Business

Phil Falcone plans his return

After getting a taste of life in the hedge-fund big leagues, Harbinger Capital Management’s Phil Falcone is scrambling to return to his former glory.

Sources tell The Post that Falcone, whose assets now total roughly $9 billion compared to a high last year of $25 billion, has been aggressively rebuilding his troubled empire, raising new money, launching new funds and poaching talent from big-name hedge funds like Ken Griffin’s Citadel Investment Group.

According to people familiar with Harbinger, Falcone over the past few months has hired a new chief operating officer, Peter Jenson, from Citadel, and a director of investments, Omar Asali, from Goldman Sachs. Over the summer, he snagged Robin Roger of Duff Capital as chief counsel.

One potential investor said that hires like those are helping him get comfortable with investing in Harbinger.

So far, Falcone’s succeeded in raising several hundred million dollars this year despite an economy that has made it tough for some rivals to attract cash.

Falcone’s new distressed credit fund — called Blue Line, a reference to the offensive zone in hockey, a passion of his — is up 55 percent since its launch in April, and has attracted $500 million in investments.
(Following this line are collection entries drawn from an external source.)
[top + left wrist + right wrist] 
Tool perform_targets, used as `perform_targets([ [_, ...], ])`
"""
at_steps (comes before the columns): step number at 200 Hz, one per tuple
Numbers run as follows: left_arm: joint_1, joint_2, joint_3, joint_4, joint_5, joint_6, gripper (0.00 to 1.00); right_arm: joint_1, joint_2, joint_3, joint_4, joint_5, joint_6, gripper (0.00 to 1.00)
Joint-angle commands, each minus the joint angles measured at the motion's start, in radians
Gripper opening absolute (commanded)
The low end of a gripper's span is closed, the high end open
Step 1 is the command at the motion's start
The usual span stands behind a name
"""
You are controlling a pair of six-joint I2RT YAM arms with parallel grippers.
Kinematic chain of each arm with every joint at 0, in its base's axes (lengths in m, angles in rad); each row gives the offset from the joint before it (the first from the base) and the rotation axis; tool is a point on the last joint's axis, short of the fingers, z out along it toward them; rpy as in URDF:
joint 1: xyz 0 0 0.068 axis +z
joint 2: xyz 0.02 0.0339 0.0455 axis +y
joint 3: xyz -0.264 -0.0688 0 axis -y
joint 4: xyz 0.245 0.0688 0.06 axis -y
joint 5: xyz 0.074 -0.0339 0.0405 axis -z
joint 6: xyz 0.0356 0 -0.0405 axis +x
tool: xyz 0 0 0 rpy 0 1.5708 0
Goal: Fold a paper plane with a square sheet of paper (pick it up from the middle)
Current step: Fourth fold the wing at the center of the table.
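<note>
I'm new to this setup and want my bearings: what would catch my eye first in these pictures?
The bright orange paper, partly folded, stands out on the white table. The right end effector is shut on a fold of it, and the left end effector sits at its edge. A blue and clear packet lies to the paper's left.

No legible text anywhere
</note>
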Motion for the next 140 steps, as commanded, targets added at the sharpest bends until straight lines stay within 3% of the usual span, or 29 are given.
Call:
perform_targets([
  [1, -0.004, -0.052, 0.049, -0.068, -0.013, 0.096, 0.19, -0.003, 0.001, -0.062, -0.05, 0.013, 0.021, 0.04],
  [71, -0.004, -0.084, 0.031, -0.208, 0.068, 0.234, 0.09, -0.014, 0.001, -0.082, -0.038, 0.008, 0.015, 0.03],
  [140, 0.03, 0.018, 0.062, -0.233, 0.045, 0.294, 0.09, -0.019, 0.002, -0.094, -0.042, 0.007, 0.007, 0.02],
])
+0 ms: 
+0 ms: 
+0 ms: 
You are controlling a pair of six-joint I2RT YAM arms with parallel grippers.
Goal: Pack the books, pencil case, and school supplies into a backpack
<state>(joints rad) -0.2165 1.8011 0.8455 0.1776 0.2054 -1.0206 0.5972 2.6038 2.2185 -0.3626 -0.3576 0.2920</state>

A new private-equity fund, called Breakaway — another hockey term that refers to a player zoning in on a goalie — is up 56 percent since its launch, and has $250 million in assets.

Most important, he’s recouped losses in his flagship fund, which also suffered from a crackdown on investors’ redemptions last year. Overall, assets are well off their lows of around $6 billion.

Falcone was launched into sudden stardom in the first half of last year after making a mint on savvy bets against subprime mortgages, but Harbinger hit the skids following a number of investment missteps, most notably the high-profile but poorly timed investment in The New York Times Co.